* [Problem to solve]:
Leave the pictures out while you restate every entry below word for word.

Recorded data
····················
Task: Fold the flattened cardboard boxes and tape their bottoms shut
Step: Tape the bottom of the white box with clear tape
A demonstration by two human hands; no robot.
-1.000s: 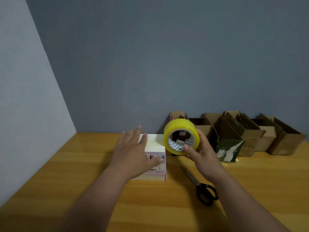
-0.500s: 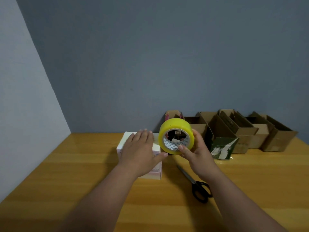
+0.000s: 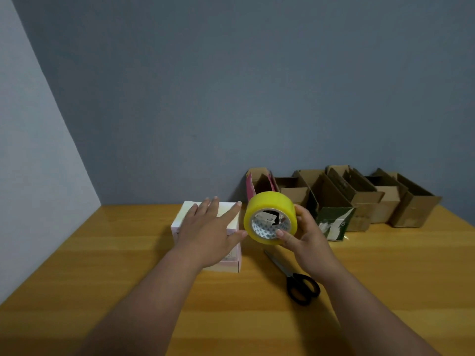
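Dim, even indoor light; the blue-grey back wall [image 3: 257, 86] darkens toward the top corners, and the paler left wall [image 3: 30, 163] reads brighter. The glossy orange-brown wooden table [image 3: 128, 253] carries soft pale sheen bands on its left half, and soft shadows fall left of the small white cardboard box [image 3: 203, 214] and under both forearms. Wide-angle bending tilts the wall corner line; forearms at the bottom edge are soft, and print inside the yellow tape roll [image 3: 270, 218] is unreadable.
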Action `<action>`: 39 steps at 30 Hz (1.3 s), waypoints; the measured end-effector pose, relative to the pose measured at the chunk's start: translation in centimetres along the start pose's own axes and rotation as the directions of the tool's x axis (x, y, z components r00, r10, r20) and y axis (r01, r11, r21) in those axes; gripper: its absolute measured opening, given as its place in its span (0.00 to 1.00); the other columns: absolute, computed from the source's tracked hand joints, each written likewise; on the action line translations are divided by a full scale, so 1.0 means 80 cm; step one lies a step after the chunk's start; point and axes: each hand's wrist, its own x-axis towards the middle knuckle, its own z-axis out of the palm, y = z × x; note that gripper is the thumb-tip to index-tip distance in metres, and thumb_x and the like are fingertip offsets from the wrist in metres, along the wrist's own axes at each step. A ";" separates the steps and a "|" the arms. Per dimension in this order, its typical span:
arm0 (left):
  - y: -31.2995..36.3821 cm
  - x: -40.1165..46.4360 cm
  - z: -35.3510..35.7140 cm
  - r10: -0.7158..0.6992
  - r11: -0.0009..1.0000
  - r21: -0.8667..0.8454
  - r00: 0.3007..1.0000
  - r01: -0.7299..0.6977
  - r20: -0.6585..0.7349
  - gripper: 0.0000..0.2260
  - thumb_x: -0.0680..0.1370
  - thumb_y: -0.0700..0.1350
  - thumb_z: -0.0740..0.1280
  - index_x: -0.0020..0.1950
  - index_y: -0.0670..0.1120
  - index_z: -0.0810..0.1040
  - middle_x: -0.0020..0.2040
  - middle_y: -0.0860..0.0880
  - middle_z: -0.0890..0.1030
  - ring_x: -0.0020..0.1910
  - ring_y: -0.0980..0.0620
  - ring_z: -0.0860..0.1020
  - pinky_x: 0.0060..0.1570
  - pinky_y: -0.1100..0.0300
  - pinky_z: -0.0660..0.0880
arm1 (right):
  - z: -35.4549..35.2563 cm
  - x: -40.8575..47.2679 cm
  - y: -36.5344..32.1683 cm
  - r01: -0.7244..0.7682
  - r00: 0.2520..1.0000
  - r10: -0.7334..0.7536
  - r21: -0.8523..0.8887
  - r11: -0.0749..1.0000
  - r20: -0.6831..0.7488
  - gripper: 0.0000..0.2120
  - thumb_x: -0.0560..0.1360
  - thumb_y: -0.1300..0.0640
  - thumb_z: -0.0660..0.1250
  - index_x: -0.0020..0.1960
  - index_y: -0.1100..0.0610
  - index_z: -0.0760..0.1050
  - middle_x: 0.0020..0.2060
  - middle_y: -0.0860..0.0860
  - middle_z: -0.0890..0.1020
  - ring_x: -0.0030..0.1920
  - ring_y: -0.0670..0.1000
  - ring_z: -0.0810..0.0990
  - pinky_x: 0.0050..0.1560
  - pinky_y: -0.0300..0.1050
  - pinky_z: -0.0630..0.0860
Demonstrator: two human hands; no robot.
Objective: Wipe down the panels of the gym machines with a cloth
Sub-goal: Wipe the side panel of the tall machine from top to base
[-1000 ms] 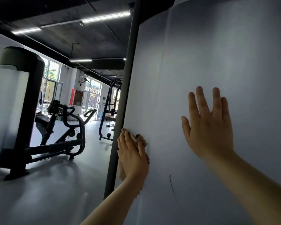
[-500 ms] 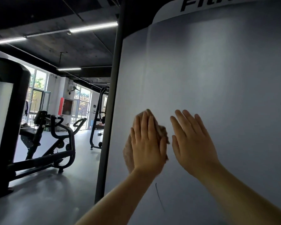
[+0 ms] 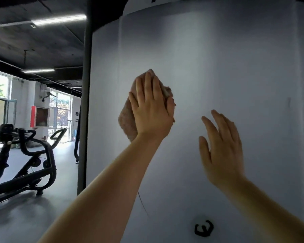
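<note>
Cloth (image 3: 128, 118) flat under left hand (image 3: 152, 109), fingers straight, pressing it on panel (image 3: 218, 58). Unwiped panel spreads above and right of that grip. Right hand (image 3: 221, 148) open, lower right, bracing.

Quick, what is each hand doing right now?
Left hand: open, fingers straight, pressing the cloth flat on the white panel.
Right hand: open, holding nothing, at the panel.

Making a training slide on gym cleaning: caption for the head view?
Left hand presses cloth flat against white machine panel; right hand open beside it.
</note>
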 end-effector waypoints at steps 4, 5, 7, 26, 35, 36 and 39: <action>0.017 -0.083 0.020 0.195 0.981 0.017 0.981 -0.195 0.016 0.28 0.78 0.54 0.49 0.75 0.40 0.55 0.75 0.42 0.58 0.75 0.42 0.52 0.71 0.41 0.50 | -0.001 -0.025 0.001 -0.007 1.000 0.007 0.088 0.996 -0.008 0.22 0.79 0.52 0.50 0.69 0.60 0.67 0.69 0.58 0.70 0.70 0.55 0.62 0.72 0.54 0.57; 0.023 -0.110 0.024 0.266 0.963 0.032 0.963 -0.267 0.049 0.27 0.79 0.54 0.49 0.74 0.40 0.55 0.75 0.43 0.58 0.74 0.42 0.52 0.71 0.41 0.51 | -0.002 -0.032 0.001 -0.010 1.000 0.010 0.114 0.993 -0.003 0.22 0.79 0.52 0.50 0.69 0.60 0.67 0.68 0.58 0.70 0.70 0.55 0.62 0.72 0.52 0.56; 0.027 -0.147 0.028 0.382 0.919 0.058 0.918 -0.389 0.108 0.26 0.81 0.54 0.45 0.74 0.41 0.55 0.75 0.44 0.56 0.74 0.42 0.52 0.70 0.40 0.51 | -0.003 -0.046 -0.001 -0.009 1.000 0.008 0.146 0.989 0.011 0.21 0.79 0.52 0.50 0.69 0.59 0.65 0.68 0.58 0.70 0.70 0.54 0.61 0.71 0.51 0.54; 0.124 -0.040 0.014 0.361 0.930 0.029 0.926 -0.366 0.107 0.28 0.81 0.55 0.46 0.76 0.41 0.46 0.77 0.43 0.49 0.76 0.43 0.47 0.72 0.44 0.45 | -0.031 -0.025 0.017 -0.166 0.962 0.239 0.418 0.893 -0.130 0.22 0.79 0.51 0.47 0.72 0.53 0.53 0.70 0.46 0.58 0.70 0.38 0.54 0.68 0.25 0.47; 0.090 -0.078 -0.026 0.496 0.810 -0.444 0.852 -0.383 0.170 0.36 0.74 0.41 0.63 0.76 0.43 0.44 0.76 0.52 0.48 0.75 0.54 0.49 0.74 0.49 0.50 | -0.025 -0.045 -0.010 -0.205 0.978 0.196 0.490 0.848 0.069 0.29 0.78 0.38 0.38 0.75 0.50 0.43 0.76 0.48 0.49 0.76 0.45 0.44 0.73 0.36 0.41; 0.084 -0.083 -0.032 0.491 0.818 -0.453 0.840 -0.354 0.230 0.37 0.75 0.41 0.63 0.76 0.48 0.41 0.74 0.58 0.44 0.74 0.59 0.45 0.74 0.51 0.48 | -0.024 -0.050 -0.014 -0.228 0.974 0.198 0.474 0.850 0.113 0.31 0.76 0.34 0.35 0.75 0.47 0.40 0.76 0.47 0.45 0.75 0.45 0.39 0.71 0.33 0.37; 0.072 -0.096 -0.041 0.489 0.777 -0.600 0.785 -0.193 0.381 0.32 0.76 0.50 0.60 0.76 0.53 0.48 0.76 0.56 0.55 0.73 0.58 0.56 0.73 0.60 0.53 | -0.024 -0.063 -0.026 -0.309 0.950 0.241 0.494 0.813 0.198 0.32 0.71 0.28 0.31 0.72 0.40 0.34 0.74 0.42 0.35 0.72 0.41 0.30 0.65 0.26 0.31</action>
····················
* [Response]:
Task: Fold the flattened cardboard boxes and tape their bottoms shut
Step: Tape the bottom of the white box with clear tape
A demonstration by two human hands; no robot.
-1.000s: 
-0.500s: 
+0.000s: 
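Dim, even indoor light; the blue-grey back wall [image 3: 257, 86] darkens toward the top corners, and the paler left wall [image 3: 30, 163] reads brighter. The glossy orange-brown wooden table [image 3: 128, 253] carries soft pale sheen bands on its left half, and soft shadows fall left of the small white cardboard box [image 3: 203, 214] and under both forearms. Wide-angle bending tilts the wall corner line; forearms at the bottom edge are soft, and print inside the yellow tape roll [image 3: 270, 218] is unreadable.
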Action `<action>`: 39 steps at 30 Hz (1.3 s), waypoints; the measured end-effector pose, relative to the pose measured at the chunk's start: translation in centimetres along the start pose's own axes and rotation as the directions of the tool's x axis (x, y, z components r00, r10, r20) and y axis (r01, r11, r21) in those axes; gripper: its absolute measured opening, given as its place in its span (0.00 to 1.00); the other columns: absolute, computed from the source's tracked hand joints, each written likewise; on the action line translations are divided by a full scale, so 1.0 means 80 cm; step one lies a step after the chunk's start; point and axes: each hand's wrist, its own x-axis towards the middle knuckle, its own z-axis out of the palm, y = z × x; note that gripper is the thumb-tip to index-tip distance in metres, and thumb_x and the like are fingertip offsets from the wrist in metres, along the wrist's own axes at each step. A ";" separates the steps and a "|" the arms. Per dimension in this order, its typical span:
arm0 (left):
  - y: -31.2995..36.3821 cm
  - x: -40.1165..46.4360 cm
  - z: -35.3510..35.7140 cm
  - r10: -0.7158..0.6992
  - r11: -0.0009..1.0000
  - r21: -0.8667..0.8454
  - r00: 0.3007..1.0000
  - r01: -0.7299..0.6977
  - r20: -0.6585..0.7349
  - gripper: 0.0000..0.2260
  - thumb_x: -0.0680..0.1370
  - thumb_y: -0.0700..0.1350
  - thumb_z: -0.0740..0.1280
  - index_x: -0.0020..0.1950
  - index_y: -0.0670..0.1120
  - index_z: -0.0810..0.1040
  - middle_x: -0.0020..0.2040
  - middle_y: -0.0860..0.0880
  - middle_z: -0.0890..0.1030
  - ring_x: -0.0020..0.1910
  - ring_y: -0.0980..0.0620
  - ring_z: -0.0860..0.1020
  - pinky_x: 0.0060..0.1570
  - pinky_y: -0.1100..0.0300
  - pinky_z: -0.0660..0.0880
arm1 (right):
  - z: -35.4549..35.2563 cm
  - x: -40.8575..47.2679 cm
  - y: -36.5344..32.1683 cm
  - r01: -0.7244..0.7682
  - r00: 0.2520..1.0000
  - r10: -0.7334..0.7536
  - r21: -0.8523..0.8887
  - r11: -0.0749..1.0000
  - r20: -0.6831..0.7488
  - gripper: 0.0000..0.2120
  - thumb_x: -0.0560..0.1360
  - thumb_y: -0.1300..0.0640
  - thumb_z: -0.0660..0.1250
  - index_x: -0.0020..0.1960
  - index_y: -0.1100..0.0610
  - index_z: -0.0760..0.1050
  - middle_x: 0.0020..0.2060
  - middle_y: -0.0860..0.0860
  - middle_z: -0.0890..0.1020
  - ring_x: -0.0030..0.1920
  - ring_y: -0.0670..0.1000
  - ring_z: -0.0810..0.0990
  - pinky_x: 0.0050..0.1560
  - pinky_y: -0.0300..0.1050
  - pinky_z: -0.0630..0.0860
Demonstrator: two human hands; no robot.
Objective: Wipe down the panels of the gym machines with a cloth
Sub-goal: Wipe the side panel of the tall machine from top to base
[-1000 ms] 
[-500 ms] 
[+0 ms] 
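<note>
Cloth (image 3: 128, 118) flat under left hand (image 3: 152, 109), fingers straight, pressing it on panel (image 3: 218, 58). Unwiped panel spreads above and right of that grip. Right hand (image 3: 221, 148) open, lower right, bracing.

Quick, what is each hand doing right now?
Left hand: open, fingers straight, pressing the cloth flat on the white panel.
Right hand: open, holding nothing, at the panel.

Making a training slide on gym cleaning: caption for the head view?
Left hand presses cloth flat against white machine panel; right hand open beside it.
</note>
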 end-effector waypoints at steps 4, 5, 7, 26, 35, 36 and 39: <action>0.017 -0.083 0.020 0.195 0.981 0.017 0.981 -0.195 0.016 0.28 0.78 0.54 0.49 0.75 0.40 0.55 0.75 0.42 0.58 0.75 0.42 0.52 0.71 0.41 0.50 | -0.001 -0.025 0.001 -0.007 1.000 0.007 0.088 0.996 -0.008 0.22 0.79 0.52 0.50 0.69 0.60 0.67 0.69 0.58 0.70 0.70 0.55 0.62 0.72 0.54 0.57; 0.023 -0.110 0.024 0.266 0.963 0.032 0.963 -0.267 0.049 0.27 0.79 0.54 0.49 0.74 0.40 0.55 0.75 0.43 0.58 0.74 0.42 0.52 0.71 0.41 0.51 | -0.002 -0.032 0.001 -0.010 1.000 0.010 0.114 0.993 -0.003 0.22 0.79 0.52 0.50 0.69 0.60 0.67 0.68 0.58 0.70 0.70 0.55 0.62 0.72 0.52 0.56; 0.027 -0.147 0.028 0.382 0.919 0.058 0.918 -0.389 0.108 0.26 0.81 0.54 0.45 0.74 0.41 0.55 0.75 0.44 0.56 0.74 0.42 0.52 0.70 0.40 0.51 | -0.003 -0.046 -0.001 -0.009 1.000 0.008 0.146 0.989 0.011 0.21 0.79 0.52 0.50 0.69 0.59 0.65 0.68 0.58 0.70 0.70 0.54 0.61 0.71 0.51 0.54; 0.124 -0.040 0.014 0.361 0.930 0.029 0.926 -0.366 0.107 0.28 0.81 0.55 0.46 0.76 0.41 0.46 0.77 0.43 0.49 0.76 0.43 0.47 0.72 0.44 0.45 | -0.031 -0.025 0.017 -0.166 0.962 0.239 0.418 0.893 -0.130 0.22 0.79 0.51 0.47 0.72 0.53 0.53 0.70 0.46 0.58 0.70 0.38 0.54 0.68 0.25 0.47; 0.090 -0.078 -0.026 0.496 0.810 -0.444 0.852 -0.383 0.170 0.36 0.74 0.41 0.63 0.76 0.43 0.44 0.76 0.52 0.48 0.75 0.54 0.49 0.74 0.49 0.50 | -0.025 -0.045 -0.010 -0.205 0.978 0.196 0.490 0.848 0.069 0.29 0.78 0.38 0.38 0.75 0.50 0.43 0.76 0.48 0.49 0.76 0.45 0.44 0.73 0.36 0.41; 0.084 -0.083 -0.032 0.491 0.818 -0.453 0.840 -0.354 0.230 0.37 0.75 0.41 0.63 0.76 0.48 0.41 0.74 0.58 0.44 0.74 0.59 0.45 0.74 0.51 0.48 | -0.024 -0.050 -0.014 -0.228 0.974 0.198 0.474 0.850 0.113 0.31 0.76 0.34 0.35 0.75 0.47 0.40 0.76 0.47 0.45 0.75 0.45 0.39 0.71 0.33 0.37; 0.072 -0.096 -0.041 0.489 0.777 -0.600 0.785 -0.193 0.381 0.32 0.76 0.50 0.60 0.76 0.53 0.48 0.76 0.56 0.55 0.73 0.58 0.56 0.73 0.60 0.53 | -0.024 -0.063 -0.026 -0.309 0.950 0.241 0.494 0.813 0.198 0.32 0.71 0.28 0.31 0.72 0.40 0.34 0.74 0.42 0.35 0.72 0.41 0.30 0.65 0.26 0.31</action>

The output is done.